**TASK DETAILS**: Pick out each line of the records in which the word "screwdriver" appears.

**DATA FOR PROCESSING**:
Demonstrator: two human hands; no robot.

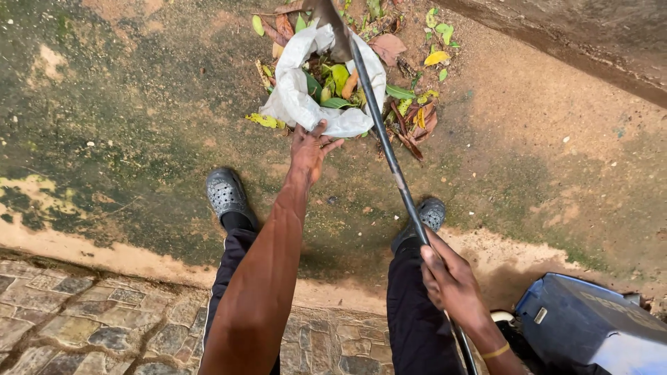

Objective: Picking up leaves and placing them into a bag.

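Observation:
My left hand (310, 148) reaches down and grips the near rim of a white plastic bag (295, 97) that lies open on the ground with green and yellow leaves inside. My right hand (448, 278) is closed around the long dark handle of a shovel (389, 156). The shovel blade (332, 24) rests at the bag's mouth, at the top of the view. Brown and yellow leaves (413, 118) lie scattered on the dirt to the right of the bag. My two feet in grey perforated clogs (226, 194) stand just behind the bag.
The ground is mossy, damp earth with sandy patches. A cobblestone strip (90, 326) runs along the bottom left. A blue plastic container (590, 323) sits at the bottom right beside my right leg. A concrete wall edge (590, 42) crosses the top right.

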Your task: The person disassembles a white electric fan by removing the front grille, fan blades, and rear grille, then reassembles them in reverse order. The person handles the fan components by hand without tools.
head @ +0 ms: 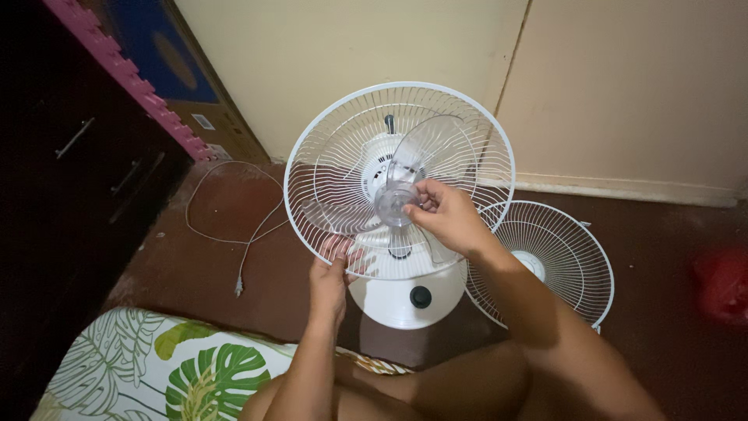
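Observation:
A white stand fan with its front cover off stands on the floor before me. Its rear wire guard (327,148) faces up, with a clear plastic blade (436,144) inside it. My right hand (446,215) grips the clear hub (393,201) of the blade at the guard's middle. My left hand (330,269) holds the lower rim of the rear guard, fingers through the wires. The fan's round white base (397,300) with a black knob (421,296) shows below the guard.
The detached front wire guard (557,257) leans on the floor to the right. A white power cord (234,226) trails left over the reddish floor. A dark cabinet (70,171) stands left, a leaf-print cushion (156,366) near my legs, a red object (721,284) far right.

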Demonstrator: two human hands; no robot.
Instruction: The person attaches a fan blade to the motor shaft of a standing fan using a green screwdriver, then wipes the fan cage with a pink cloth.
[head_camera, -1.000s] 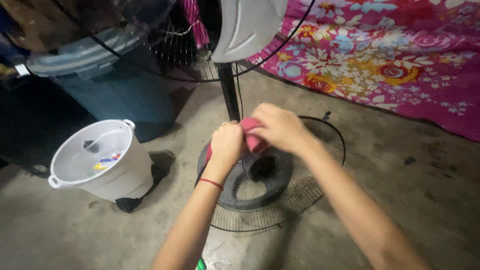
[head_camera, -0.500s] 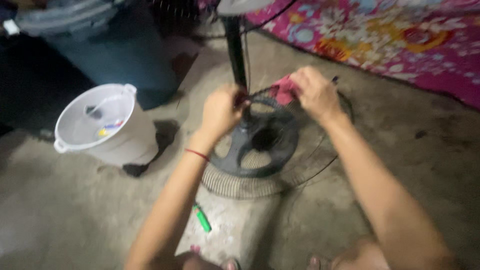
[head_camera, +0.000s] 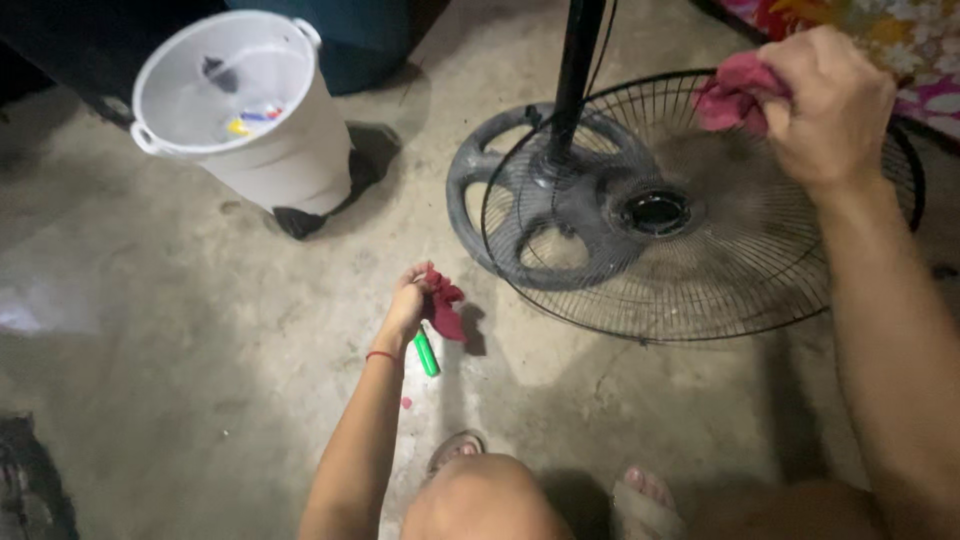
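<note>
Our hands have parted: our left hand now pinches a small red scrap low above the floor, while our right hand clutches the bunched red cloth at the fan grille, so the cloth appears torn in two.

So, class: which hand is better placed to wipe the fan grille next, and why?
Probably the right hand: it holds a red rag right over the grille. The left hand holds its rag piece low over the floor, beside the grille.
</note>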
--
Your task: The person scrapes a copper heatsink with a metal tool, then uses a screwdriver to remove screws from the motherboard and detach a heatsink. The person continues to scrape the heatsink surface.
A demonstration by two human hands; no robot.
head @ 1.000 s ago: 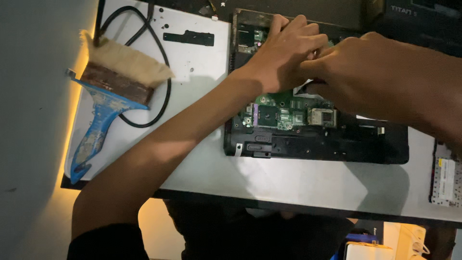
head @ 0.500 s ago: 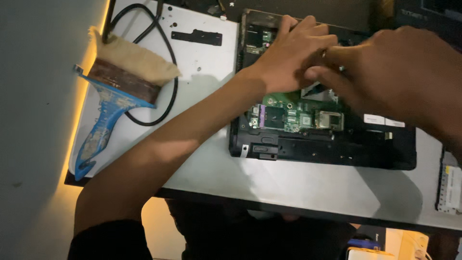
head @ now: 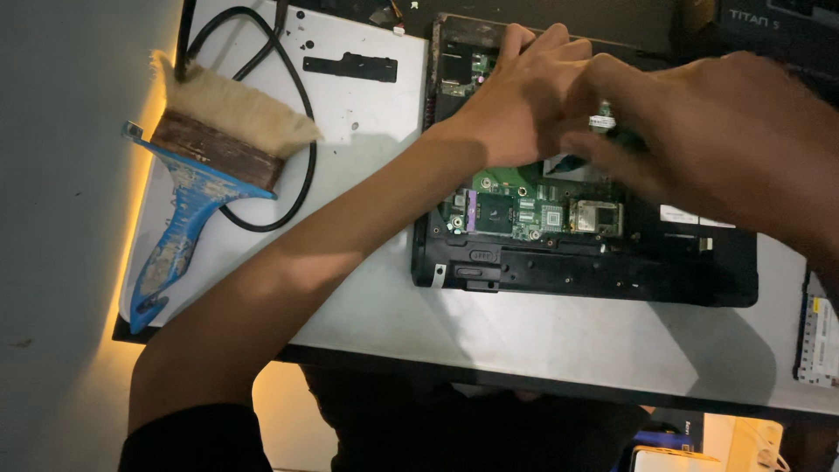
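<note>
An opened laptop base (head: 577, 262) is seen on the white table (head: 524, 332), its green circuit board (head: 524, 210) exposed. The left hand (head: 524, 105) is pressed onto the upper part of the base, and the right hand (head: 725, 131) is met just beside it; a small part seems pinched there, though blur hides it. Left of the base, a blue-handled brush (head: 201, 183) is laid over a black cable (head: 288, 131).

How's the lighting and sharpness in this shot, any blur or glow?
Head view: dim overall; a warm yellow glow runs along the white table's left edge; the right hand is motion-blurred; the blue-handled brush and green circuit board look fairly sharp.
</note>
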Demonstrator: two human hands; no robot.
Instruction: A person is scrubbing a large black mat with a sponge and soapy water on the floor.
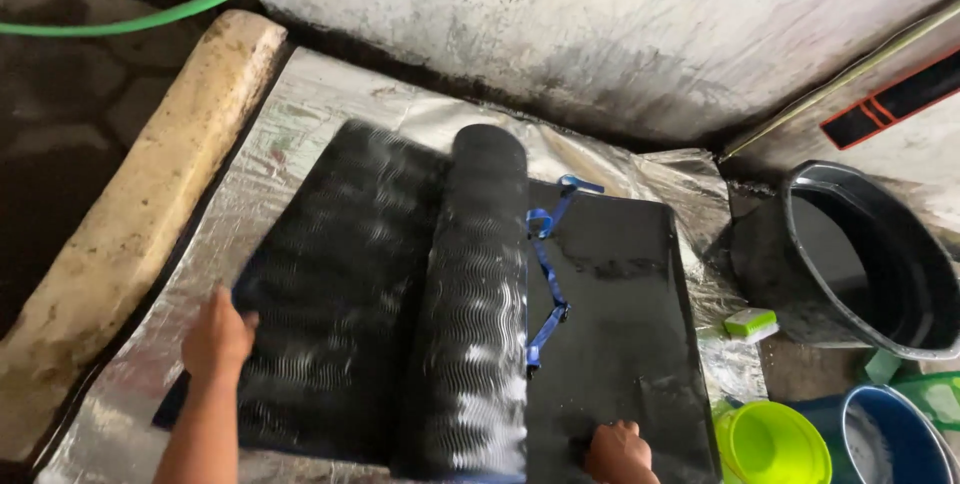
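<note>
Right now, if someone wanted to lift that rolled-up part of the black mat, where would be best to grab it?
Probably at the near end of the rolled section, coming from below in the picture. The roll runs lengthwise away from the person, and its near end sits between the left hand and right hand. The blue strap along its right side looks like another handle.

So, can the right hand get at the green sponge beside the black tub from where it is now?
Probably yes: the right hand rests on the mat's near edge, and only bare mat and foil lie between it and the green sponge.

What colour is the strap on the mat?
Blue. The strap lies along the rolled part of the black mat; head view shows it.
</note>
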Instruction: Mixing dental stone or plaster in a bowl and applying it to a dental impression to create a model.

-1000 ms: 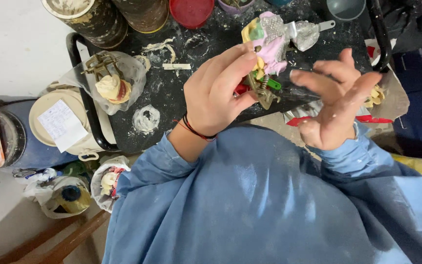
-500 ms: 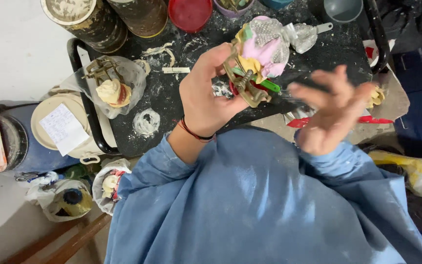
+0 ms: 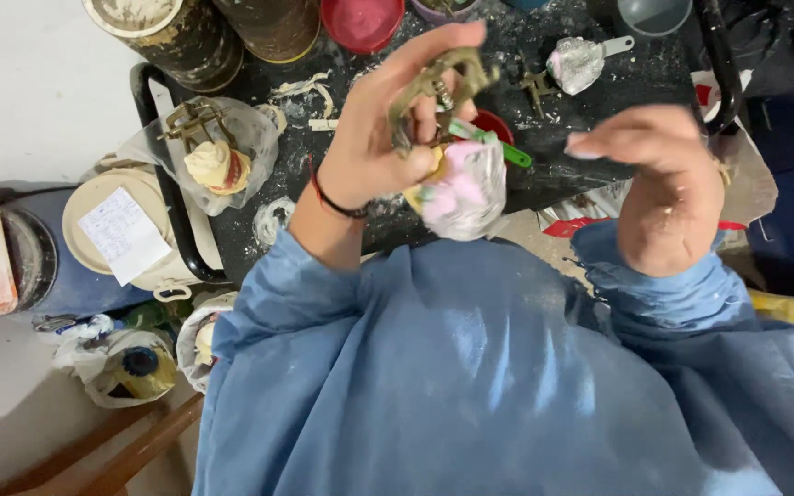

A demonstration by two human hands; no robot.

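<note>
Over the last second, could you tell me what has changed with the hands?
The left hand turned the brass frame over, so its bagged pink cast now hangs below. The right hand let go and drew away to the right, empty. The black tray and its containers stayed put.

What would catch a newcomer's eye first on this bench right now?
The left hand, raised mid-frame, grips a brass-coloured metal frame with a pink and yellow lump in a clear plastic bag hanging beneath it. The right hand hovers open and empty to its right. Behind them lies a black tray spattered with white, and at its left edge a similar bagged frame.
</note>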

**TASK SOLUTION**:
Instruction: The person attaches a fan blade to the motor shaft of a standing fan using a green screwdriver, then wipes the fan cage with a pink cloth.
Your task: The person scrapes a copper heatsink with a metal tool, then uses a screwdriver to remove screws from the motherboard and detach a heatsink. The person continues to scrape the heatsink surface.

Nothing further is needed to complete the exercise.